§ What is needed:
Keep to one stretch of the data below, the lines from the one with "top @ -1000" up to and including the one with "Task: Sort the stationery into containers", and return that stretch exactly.

§ Source material:
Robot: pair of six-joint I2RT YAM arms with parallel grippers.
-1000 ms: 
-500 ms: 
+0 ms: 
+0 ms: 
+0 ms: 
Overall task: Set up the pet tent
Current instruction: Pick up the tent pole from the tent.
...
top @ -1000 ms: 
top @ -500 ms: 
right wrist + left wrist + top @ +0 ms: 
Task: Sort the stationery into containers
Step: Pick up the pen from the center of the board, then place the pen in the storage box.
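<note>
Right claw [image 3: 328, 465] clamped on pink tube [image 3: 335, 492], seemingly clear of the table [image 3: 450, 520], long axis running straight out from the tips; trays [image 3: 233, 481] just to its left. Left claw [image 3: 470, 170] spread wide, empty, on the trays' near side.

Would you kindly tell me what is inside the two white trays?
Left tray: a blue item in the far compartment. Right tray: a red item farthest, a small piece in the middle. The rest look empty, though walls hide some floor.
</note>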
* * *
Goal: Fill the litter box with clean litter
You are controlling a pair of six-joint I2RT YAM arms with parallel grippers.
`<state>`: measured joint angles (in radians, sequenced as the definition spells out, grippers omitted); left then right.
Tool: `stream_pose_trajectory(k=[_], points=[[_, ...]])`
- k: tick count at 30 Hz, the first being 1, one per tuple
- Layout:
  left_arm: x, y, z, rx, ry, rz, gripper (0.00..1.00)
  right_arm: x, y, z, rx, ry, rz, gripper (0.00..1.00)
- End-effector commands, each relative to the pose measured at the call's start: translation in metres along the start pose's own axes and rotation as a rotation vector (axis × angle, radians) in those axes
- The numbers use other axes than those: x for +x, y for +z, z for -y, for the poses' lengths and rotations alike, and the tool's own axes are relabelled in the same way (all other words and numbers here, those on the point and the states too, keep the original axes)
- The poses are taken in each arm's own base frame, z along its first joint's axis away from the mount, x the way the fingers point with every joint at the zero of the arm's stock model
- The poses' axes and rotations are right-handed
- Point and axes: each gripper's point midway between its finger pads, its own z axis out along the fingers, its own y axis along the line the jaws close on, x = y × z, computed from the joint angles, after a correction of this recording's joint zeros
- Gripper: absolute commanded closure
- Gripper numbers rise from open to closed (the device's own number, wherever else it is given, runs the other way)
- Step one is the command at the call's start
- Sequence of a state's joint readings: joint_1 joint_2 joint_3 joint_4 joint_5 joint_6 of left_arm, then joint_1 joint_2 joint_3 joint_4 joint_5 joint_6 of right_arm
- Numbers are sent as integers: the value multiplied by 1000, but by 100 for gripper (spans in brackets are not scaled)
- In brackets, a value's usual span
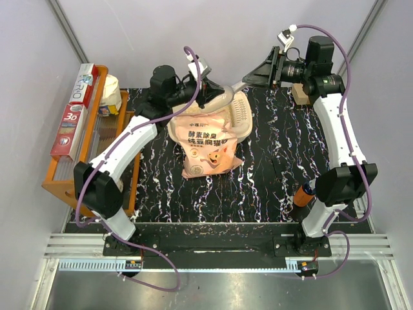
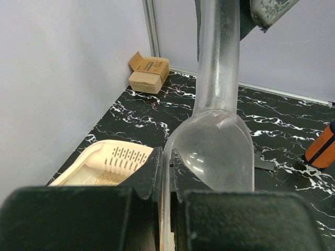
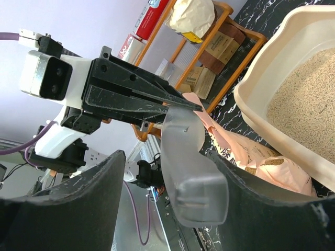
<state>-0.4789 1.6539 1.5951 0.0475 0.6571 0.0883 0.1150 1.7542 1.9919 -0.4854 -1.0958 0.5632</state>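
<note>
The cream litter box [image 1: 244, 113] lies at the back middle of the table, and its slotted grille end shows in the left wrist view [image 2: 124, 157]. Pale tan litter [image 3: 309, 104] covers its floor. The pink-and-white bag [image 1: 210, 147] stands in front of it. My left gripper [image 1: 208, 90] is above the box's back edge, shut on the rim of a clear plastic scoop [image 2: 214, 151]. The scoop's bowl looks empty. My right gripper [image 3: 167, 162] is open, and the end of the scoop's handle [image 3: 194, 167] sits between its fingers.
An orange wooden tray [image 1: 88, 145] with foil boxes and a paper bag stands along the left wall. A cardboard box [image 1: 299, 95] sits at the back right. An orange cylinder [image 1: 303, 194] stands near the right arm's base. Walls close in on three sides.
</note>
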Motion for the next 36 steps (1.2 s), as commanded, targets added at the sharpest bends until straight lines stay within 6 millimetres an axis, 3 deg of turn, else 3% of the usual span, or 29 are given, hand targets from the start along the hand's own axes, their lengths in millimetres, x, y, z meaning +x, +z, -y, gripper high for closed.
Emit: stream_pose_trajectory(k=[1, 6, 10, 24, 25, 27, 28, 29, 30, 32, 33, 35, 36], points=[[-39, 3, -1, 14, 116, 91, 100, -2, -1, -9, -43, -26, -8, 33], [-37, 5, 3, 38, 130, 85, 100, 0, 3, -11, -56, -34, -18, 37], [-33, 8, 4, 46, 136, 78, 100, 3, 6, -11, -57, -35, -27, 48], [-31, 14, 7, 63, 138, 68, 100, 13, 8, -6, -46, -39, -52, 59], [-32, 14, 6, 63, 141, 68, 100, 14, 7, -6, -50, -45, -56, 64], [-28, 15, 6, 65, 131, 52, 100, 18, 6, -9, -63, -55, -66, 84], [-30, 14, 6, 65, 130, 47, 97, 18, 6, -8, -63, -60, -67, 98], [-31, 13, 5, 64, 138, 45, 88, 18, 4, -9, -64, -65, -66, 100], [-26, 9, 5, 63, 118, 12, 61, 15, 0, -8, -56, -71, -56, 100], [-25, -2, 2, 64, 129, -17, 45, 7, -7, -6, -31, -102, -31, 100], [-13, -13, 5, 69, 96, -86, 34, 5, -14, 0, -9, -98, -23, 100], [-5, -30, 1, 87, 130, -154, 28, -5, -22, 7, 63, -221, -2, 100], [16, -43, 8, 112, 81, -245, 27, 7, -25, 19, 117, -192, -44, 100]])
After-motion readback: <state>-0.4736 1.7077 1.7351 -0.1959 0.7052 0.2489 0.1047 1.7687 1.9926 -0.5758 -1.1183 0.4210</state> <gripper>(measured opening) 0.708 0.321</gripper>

§ Your response:
top @ -1000 ms: 
top @ -500 ms: 
right wrist + left wrist + top @ +0 ms: 
Task: Sort the stationery into containers

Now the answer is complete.